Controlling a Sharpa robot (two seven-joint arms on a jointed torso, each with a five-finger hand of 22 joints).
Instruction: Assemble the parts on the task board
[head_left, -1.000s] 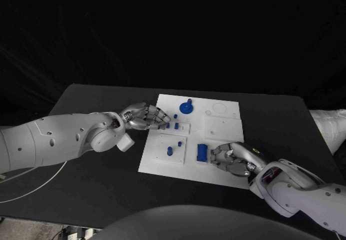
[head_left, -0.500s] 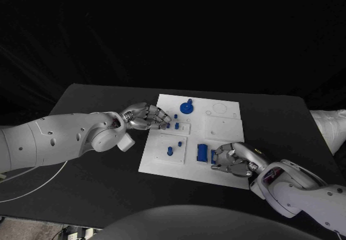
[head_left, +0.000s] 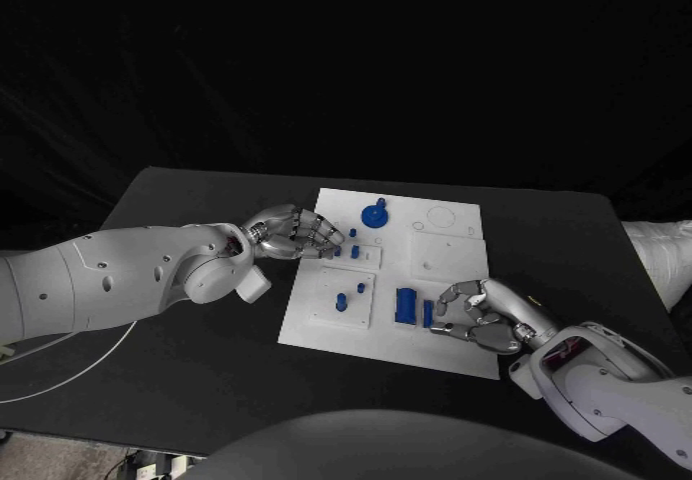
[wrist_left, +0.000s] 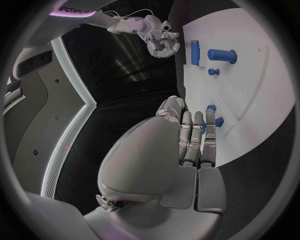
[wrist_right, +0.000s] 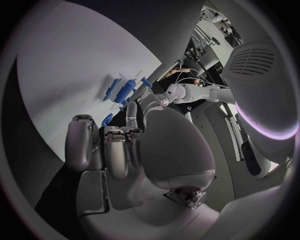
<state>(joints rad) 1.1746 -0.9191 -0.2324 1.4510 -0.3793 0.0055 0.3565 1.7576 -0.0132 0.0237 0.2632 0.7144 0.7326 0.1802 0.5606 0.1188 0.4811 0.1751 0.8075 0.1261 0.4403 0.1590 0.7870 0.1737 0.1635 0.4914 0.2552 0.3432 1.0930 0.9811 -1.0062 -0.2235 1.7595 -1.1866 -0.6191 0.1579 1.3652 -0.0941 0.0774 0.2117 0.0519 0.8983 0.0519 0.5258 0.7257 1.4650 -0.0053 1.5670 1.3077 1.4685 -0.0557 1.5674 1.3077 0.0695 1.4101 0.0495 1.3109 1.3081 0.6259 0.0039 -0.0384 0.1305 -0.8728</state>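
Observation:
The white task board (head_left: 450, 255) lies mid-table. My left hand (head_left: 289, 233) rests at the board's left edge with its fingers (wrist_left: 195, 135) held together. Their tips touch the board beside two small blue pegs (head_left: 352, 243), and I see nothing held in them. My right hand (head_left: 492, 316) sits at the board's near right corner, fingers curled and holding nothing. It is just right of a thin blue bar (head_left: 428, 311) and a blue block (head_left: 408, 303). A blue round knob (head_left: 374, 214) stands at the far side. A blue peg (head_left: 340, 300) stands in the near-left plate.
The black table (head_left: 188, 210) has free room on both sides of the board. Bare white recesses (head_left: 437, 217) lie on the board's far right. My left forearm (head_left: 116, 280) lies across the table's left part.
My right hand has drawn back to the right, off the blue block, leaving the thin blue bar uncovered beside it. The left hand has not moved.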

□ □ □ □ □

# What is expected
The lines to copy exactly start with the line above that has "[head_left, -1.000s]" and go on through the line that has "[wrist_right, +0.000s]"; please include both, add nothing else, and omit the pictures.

# Worked solution
[head_left, -1.000s] 
[head_left, -0.500s] 
[head_left, +0.000s] 
[wrist_left, +0.000s] 
[wrist_right, +0.000s] 

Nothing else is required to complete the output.